During the quarter, refining throughput volumes were 2.8 million barrels per day (bbls/d), 87,000 bbls/d higher than the year-earlier level. This was primarily due to less maintenance activity during the quarter.
By feedstock composition, sweet crude, medium/light sour crude and heavy sour crude accounted for 42%, 17% and 16%, respectively. The remaining volumes came from residuals, other feedstock as well as blendstocks and others.
The Gulf Coast accounted for about 57% of the total volume, while the Mid-Continent, North Atlantic and West Coast regions accounted for 16%, 17% and 10%, respectively.
Company-wide throughput margins increased to $13.71 per barrel from the year-ago level of $9.84 per barrel. The increase was backed by strong gasoline and other product margins, in addition to lower natural gas costs.

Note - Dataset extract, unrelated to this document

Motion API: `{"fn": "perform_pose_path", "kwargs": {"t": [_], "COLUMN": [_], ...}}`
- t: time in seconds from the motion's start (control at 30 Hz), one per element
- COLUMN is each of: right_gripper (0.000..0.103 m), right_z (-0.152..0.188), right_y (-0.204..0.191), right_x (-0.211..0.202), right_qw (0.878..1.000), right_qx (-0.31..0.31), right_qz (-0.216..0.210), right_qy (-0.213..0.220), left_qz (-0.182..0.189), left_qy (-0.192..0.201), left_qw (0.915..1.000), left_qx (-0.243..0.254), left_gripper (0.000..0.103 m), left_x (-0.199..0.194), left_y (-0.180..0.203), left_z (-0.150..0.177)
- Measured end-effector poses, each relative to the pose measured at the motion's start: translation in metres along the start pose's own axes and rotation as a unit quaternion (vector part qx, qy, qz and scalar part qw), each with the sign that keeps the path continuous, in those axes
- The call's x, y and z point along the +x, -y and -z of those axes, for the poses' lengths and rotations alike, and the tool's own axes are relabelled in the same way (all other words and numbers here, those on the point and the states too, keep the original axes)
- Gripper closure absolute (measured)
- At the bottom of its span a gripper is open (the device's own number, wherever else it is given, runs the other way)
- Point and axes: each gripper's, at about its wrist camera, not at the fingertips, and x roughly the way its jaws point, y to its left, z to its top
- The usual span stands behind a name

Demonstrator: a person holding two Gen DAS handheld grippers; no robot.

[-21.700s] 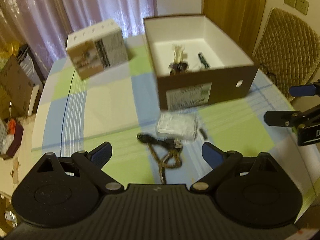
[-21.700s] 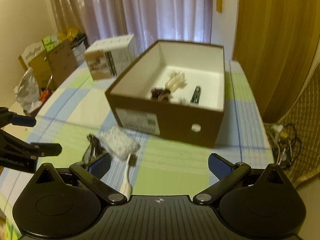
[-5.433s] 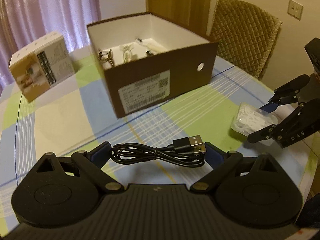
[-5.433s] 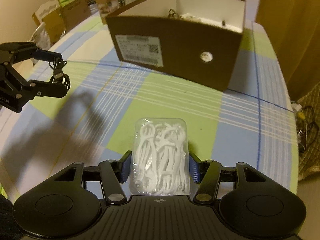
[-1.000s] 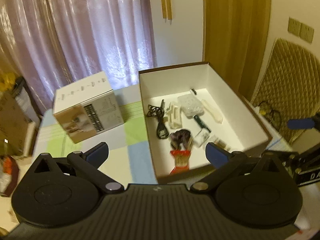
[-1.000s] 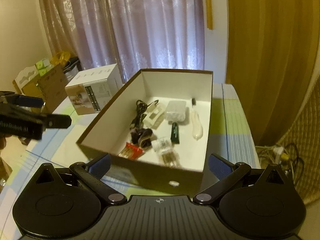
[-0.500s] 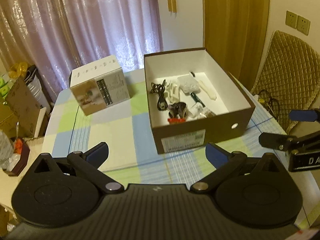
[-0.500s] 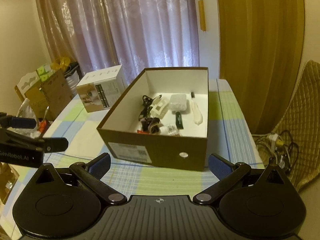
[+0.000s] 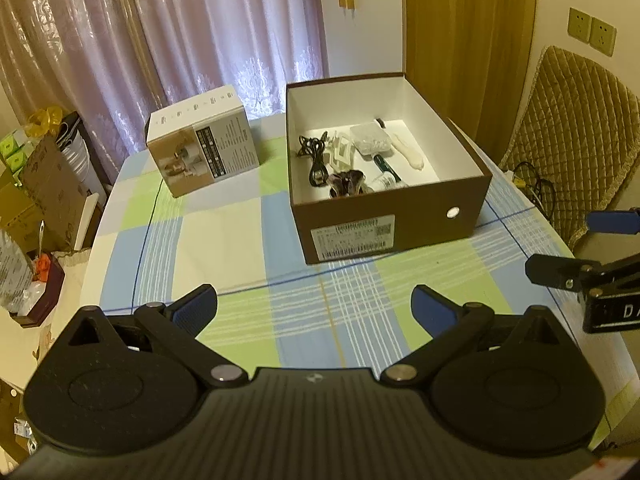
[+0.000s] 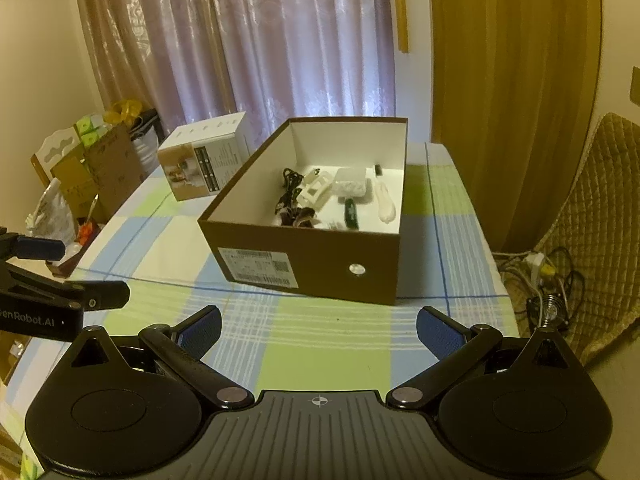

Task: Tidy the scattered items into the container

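Currently the checked tablecloth (image 9: 224,240) ahead of both tongs carries no loose items that either view shows. Ahead and slightly right of the left tongs (image 9: 314,309), ahead of the right tongs (image 10: 319,330), sits the brown box (image 9: 420,220), long axis running away from them, about equally near each. Inside lie the black cable (image 9: 314,156), floss-pick case (image 9: 370,140) and green tube (image 10: 351,212). Both tongs stand spread wide, empty. Tidying appears complete.
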Motion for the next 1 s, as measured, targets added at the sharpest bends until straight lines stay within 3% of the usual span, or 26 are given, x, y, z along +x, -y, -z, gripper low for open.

Average throughput margin realized was $12.62 per barrel in the U.S. Gulf Coast (up from $10.03 per barrel in the year-earlier period), $15.27 per barrel in the U.S. Mid-Continent (up from $12.07), $13.02 per barrel in the North Atlantic (up from $7.78) and $18.63 per barrel in the U.S. West Coast (up from $8.66).
Total operating cost per barrel was $5.25 during the quarter, down 4.2% from the prior-year figure of $5.48. Refining operating expenses per barrel were $3.66 as against $3.90 in the year-ago quarter. However, unit depreciation and amortization expenses increased marginally year over year to $1.59 per barrel from $1.58.
Capital Expenditure & Balance Sheet
Second-quarter capital expenditure totaled $530 million, which included $160 million for turnarounds and catalyst expenditures.
At the end of the quarter under review, the company had cash and temporary cash equivalents of $5.8 billion. Valero also returned $203 million to shareholders through dividends and repurchased 11.3 million shares worth $667 million.
Valero expects its total capital spending projection for 2015 at around $2.65 billion. About $1.5 billion of the above-mentioned capital spending is apportioned for stay-in-business capital and the other $1.15 billion is for growth investments. It, however, excludes investments for St. Charles methanol project that remains under evaluation.
Valero Energy currently carries a Zacks Rank #3 (Hold).
Some better-ranked players from the oil refining and marketing space are CVR Refining, LP CVRR, Marathon Petroleum Corporation MPC and Tesoro Corporation TSO. While CVR Refining sports a Zacks Rank #1 (Strong Buy), Marathon Petroleum and Tesoro Corporation hold a Zacks Rank #2 (Buy).